#### The data:
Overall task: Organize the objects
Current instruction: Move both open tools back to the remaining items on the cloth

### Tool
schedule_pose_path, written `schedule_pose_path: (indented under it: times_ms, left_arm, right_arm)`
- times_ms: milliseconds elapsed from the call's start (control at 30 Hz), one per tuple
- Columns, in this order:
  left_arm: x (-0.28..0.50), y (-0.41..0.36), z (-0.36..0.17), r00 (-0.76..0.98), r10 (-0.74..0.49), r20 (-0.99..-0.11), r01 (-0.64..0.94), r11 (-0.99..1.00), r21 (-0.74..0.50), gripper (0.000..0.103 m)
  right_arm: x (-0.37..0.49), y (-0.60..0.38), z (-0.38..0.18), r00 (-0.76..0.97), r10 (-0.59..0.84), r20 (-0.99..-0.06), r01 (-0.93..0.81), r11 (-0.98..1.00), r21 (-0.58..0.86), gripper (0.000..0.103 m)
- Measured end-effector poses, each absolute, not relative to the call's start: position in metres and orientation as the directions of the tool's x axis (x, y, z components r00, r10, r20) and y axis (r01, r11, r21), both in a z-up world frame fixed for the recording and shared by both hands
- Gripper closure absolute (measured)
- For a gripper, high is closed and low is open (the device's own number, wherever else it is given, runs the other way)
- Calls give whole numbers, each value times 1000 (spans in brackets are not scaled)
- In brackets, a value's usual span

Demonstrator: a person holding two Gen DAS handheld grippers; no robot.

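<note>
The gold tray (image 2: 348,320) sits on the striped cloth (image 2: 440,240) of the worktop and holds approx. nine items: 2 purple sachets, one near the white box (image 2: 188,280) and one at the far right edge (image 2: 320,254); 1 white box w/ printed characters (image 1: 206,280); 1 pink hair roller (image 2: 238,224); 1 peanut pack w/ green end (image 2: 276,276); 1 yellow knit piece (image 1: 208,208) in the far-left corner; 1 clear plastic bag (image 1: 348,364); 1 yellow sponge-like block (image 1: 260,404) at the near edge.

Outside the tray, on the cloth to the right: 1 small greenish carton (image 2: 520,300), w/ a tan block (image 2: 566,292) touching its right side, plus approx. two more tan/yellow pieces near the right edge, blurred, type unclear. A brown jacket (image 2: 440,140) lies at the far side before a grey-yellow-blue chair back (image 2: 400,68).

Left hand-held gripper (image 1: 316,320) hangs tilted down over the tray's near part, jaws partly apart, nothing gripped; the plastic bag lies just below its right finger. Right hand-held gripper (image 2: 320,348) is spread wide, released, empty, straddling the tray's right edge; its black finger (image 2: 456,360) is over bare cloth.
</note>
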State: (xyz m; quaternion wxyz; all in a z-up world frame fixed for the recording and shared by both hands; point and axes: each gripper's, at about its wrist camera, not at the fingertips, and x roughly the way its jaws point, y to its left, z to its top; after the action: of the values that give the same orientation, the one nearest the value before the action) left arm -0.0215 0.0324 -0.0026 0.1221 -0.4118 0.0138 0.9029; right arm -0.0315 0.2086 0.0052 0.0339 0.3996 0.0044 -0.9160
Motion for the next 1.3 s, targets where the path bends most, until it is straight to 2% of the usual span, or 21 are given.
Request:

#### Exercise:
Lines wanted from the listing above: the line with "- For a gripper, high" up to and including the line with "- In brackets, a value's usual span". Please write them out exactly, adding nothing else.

#### Exercise solution:
- For a gripper, high is closed and low is open (the device's own number, wherever else it is given, runs the other way)
- Calls give whole numbers, each value times 1000 (spans in brackets are not scaled)
- In brackets, a value's usual span

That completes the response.